WHAT THIS TASK INVOLVES: Start at the line with "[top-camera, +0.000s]" and print every line through the end of the material below. Keep it exact and free of pictures.

PROVIDED MATERIAL:
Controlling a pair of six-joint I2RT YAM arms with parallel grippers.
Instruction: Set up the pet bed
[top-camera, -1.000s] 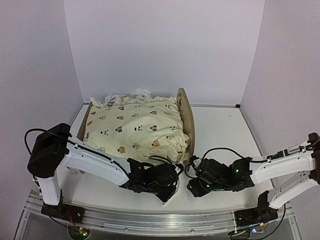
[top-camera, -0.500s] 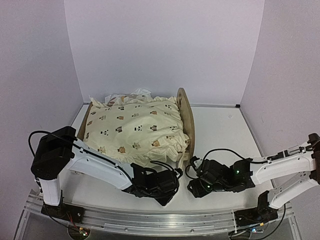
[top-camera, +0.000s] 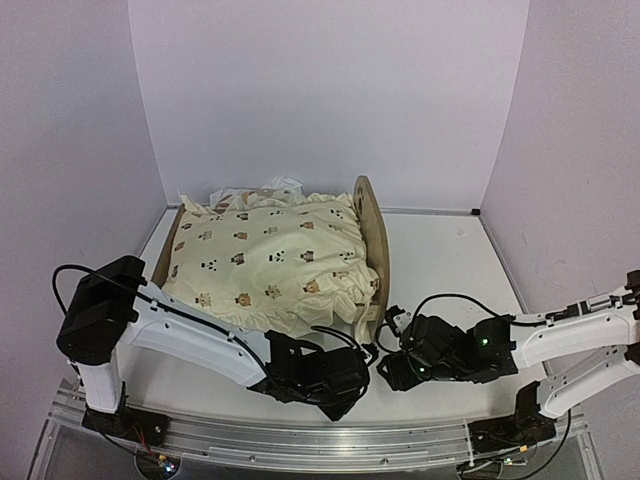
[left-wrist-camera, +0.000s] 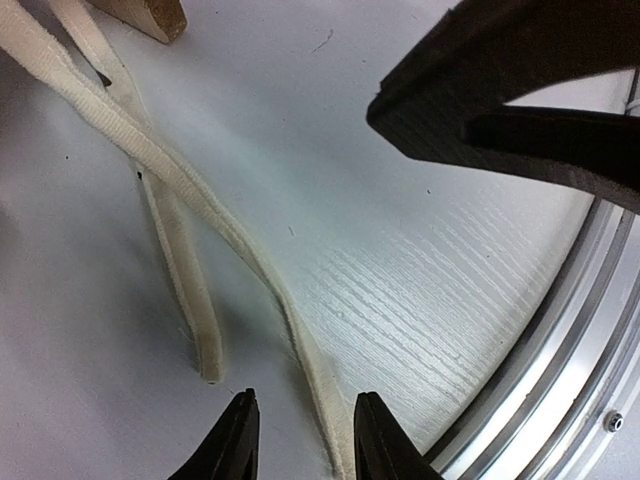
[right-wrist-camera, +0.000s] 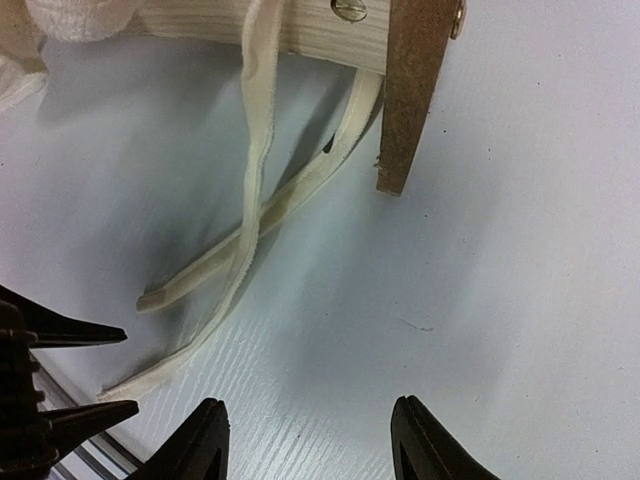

YOUR RESPONSE:
[top-camera, +0.000s] 
[left-wrist-camera, +0.000s] 
[right-wrist-camera, +0.000s] 

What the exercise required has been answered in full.